[EXERCISE DIRECTIONS]: List the lines of this listing that hold the word "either".

[THE DATA]:
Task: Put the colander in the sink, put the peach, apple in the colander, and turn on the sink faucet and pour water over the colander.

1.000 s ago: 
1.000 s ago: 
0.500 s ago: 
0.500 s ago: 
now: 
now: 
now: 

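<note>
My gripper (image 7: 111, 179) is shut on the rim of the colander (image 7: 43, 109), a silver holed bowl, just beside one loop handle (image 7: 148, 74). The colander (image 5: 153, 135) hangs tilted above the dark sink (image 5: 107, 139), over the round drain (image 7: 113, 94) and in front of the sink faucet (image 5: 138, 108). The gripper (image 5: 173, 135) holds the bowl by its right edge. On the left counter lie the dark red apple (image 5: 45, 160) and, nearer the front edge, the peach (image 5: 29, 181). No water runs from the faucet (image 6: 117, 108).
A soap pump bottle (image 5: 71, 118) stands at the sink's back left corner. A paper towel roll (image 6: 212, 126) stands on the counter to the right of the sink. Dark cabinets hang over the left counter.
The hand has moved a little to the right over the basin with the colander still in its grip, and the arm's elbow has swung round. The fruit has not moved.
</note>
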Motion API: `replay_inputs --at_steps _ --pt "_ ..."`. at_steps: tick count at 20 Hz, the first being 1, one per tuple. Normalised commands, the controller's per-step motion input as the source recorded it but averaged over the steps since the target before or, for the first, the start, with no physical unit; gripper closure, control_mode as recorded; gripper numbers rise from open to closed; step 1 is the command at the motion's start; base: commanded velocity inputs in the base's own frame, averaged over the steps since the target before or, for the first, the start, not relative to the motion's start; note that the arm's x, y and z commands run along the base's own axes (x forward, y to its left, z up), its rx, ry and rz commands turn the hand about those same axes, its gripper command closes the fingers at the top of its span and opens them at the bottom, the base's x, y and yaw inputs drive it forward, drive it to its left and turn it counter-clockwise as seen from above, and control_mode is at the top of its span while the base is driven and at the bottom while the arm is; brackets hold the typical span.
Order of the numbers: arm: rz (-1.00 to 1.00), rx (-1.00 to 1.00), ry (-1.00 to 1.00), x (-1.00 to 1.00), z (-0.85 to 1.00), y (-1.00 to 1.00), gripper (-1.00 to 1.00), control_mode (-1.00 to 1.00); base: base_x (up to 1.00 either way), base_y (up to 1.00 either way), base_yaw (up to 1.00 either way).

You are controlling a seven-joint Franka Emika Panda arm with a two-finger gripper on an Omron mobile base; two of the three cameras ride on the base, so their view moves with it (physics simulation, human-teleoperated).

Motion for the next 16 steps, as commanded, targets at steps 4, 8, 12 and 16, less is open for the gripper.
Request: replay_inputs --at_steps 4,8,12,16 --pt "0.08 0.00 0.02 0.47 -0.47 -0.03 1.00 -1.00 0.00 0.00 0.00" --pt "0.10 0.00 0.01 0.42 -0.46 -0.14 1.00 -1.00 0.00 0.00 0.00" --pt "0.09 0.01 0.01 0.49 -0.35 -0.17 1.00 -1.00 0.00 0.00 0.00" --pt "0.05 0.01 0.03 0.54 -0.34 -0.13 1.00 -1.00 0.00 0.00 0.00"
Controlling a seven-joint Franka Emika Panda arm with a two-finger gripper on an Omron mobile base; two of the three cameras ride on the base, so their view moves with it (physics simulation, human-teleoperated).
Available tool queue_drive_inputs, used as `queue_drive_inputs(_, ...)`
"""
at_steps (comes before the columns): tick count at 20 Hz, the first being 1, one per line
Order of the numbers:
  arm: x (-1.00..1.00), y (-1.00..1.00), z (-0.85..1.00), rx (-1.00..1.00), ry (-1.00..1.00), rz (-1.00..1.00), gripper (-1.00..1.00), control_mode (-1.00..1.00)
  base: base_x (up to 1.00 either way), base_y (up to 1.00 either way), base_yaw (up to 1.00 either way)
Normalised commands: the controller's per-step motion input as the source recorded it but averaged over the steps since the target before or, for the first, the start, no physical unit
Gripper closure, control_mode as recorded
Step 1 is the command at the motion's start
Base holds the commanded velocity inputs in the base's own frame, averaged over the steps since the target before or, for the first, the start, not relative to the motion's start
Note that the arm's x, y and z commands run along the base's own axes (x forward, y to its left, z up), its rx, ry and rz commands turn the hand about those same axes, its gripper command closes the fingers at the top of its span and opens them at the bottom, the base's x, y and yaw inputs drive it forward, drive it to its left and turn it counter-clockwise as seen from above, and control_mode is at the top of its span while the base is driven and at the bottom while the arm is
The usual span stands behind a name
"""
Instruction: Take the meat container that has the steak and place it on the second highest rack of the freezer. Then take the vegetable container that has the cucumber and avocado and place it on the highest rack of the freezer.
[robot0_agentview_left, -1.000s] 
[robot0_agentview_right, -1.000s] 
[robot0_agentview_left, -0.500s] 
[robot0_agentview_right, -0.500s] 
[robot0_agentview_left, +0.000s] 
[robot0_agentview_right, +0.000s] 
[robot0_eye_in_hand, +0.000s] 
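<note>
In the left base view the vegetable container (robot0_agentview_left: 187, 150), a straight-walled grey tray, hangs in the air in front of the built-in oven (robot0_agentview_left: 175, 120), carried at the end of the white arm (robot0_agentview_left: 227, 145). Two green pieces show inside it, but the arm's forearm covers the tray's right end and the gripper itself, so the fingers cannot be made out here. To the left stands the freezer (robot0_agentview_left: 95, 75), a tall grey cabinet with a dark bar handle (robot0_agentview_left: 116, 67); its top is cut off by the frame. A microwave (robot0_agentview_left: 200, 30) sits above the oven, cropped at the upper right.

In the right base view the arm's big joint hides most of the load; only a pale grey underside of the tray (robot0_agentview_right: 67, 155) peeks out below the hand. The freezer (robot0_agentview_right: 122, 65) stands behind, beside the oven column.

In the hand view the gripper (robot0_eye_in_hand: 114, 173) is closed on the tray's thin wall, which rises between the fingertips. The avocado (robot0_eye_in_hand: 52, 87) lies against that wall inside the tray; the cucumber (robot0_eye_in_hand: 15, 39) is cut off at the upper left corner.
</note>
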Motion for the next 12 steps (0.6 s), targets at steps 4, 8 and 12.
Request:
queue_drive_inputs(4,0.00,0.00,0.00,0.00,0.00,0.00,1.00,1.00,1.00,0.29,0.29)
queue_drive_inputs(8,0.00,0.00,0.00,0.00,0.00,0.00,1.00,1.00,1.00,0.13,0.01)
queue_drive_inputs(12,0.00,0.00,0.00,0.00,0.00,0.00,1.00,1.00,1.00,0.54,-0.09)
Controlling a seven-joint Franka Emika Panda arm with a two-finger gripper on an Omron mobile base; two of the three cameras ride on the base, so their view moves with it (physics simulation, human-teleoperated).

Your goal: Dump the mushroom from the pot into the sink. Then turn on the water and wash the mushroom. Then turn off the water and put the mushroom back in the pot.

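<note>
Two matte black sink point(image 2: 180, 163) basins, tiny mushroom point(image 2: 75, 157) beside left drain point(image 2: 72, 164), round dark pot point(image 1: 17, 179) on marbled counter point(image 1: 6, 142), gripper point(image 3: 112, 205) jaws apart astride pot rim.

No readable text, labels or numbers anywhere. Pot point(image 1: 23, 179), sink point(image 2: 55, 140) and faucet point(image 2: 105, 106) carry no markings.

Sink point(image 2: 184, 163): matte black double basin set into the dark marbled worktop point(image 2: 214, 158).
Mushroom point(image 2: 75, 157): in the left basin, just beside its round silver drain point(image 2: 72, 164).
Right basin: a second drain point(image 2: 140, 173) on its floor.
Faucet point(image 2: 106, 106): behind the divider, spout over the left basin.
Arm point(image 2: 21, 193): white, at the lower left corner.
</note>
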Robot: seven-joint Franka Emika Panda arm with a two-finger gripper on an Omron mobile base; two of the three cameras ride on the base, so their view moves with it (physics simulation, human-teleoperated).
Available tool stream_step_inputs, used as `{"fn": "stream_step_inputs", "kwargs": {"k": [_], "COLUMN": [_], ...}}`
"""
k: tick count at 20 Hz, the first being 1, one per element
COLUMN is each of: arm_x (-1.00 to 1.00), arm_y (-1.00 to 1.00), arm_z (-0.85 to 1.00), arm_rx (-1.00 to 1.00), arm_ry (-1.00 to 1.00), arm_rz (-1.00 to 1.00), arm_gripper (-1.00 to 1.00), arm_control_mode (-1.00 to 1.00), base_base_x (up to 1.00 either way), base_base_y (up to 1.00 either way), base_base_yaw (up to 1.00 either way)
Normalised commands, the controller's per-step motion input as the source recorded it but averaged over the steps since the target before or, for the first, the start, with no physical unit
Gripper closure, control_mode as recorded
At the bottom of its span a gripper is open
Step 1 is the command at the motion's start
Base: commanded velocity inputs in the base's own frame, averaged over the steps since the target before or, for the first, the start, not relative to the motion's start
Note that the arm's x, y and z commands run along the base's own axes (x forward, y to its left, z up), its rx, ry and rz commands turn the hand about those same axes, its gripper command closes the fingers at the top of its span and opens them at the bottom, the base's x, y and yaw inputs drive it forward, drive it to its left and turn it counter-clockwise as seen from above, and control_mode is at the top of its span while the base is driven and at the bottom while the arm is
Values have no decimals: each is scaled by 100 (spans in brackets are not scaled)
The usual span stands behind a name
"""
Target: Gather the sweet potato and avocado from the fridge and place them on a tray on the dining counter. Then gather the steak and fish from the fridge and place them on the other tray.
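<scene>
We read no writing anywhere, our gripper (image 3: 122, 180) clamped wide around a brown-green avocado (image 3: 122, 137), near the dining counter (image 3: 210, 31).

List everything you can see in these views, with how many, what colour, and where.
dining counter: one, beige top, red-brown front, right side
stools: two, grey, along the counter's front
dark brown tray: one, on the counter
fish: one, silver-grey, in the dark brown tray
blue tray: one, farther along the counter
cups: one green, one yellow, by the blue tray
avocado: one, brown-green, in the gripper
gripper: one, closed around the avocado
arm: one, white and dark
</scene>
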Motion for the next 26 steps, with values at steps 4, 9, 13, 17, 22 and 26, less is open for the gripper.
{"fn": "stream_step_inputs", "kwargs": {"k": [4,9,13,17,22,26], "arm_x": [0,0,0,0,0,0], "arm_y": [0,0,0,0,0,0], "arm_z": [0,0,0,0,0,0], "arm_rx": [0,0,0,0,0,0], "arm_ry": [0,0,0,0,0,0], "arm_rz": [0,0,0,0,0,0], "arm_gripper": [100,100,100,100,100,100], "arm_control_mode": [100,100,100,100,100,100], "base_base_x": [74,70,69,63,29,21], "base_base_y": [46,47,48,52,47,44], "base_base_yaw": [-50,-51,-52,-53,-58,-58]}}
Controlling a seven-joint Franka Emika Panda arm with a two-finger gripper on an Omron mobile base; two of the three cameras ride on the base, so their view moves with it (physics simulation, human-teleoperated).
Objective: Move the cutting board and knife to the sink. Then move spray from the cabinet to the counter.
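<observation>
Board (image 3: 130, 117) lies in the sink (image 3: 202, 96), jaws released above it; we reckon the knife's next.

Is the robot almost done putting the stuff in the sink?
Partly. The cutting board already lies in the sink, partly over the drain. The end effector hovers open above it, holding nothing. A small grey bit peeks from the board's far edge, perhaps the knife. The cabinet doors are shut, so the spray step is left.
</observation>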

[SOLVED EXERCISE]:
Order of the numbers: arm: rz (-1.00 to 1.00), rx (-1.00 to 1.00), ry (-1.00 to 1.00), x (-1.00 to 1.00), z (-0.85 to 1.00), y (-1.00 to 1.00), gripper (-1.00 to 1.00), control_mode (-1.00 to 1.00); base: base_x (up to 1.00 either way), base_y (up to 1.00 either way), base_yaw (up to 1.00 either way).
  base: base_x (up to 1.00 either way), base_y (up to 1.00 either way), base_yaw (up to 1.00 either way)
COLUMN is each of: arm_x (-1.00 to 1.00), arm_y (-1.00 to 1.00), arm_z (-0.85 to 1.00), arm_rx (-1.00 to 1.00), arm_ry (-1.00 to 1.00), arm_rz (-1.00 to 1.00), arm_gripper (-1.00 to 1.00), arm_control_mode (-1.00 to 1.00), base_base_x (up to 1.00 either way), base_base_y (up to 1.00 either way), base_base_yaw (up to 1.00 either way)

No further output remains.